A VIX threshold at 25 is dead simple and catches most bear markets within a day. It has high false positives, but you can filter with confirmation from a second signal. This beats a complex system you don’t understand.

What I’m Evaluating for V6

After all this analysis, here’s what I’m testing for potential integration into V6:

Three signal generators:

HMM Filter (40% weight)
- 2-state Gaussian HMM fitted on rolling 2-year window
- Online filtering (forward algorithm only)
- Outputs P(Bear) between 0 and 1
VIX Regime (35% weight)
- Simple threshold logic with hysteresis
- VIX < 18: P(Bear) = 0.1
- VIX 18-25: P(Bear) = 0.3
- VIX 25-35: P(Bear) = 0.6
- VIX > 35: P(Bear) = 0.9
Volatility Breakout (25% weight)
- 20-day realized vol vs. 60-day baseline
- If current vol > 1.5× baseline: P(Bear) = 0.7
- Else: P(Bear) = 0.2

Ensemble aggregation:

P_bear = 0.40 * hmm_signal + 0.35 * vix_signal + 0.25 * vol_signal

Confirmation layer:

For high-confidence calls (P_bear > 0.7 or < 0.3), require at least 2/3 signals to agree
If signals disagree significantly, stay at neutral allocation

Allocation rules:

P(Bear) < 0.3    → Full risk-on (100% TQQQ)
P(Bear) 0.3-0.6  → Reduced exposure (50% TQQQ, 50% hedge)
P(Bear) > 0.6    → Risk-off (100% hedge)

Hysteresis: ±0.1 buffer to prevent thrashing

Why I’m testing this design:

Interpretable: I can explain every component.
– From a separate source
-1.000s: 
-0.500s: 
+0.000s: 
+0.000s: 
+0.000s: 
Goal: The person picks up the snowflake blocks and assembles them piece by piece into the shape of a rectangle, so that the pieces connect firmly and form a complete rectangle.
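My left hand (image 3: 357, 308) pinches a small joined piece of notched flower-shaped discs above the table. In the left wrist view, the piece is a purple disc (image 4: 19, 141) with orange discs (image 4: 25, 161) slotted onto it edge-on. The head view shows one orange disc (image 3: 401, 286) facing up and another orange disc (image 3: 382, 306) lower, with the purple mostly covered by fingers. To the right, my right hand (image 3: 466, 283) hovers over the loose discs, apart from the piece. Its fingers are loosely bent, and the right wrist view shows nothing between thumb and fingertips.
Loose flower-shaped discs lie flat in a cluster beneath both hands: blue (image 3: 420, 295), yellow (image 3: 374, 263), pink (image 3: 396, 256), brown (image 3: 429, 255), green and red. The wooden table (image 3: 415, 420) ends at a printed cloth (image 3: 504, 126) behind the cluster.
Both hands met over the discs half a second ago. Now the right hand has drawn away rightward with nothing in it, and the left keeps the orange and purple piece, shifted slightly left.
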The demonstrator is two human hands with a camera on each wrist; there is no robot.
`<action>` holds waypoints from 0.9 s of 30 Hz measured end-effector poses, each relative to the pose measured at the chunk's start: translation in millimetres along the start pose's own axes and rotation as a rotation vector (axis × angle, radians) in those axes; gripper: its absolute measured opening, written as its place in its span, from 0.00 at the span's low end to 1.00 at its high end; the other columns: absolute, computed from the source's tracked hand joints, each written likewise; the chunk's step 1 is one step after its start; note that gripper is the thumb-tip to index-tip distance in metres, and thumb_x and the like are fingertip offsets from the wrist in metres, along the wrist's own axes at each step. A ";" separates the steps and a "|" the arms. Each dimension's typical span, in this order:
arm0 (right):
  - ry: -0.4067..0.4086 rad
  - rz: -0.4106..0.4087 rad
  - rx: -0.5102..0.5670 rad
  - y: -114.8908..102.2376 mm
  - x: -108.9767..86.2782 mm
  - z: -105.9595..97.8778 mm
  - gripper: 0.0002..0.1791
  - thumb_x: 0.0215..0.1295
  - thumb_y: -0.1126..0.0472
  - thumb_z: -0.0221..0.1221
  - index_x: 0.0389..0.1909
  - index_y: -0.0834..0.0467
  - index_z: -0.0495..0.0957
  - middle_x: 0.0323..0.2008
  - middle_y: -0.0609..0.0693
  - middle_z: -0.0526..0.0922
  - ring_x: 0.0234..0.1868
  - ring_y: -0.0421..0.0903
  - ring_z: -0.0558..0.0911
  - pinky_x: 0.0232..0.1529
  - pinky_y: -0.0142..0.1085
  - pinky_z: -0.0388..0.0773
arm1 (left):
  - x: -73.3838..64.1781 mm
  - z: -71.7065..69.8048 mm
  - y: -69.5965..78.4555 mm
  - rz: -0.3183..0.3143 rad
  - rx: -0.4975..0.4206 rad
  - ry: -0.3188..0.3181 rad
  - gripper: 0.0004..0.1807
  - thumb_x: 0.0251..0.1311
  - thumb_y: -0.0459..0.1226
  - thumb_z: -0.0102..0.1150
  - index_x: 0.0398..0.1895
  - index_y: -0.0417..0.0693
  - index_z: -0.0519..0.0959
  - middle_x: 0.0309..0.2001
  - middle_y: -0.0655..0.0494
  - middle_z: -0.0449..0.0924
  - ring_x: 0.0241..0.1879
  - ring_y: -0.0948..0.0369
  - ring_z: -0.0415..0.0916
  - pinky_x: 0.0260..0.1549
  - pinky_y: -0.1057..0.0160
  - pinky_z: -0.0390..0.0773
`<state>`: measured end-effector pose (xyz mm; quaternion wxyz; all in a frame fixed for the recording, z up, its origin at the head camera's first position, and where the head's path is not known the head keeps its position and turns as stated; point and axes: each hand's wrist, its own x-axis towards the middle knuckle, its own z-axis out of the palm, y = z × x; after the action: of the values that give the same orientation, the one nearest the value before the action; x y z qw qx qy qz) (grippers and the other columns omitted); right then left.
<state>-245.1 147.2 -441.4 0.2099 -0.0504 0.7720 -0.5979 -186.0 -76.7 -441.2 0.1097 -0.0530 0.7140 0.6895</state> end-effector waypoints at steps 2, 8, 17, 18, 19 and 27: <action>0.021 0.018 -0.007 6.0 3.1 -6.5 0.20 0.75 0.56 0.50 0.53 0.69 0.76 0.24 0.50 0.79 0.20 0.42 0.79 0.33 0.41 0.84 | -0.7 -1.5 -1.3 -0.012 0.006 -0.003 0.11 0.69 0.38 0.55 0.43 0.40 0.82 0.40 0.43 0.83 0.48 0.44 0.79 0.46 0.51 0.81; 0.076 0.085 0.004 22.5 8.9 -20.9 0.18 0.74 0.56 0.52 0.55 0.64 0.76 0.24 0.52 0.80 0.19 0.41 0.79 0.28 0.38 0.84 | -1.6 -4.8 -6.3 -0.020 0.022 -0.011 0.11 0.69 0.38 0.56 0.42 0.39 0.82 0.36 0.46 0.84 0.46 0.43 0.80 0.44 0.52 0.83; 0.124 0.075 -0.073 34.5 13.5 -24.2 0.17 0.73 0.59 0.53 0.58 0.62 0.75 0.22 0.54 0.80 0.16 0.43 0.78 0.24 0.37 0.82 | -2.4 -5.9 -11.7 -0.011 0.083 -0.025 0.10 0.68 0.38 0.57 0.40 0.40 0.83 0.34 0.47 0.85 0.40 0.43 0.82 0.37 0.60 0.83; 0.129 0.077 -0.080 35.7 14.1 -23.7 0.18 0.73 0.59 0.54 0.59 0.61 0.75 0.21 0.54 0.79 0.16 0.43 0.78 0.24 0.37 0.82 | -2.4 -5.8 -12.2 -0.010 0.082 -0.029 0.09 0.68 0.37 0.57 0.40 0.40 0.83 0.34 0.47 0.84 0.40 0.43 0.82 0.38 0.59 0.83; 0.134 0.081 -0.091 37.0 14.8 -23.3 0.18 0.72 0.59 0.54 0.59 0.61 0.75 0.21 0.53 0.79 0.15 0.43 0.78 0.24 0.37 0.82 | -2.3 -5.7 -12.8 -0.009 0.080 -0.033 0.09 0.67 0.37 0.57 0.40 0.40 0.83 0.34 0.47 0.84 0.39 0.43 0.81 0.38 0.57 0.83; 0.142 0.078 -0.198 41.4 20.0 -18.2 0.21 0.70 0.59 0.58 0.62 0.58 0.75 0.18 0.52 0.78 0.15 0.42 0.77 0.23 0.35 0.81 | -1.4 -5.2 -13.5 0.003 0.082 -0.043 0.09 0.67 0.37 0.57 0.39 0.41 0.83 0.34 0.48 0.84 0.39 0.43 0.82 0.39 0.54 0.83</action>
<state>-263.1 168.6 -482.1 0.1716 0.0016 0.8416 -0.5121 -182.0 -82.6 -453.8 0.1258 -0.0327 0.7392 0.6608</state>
When the system signals Bear, I’ll know why.
Robust: No single signal failure kills the system. If HMM breaks, VIX and vol still work.
Tunable: Weights can be adjusted without rewriting code. Thresholds are explicit.
Testable: Each component can be backtested independently before committing to live use.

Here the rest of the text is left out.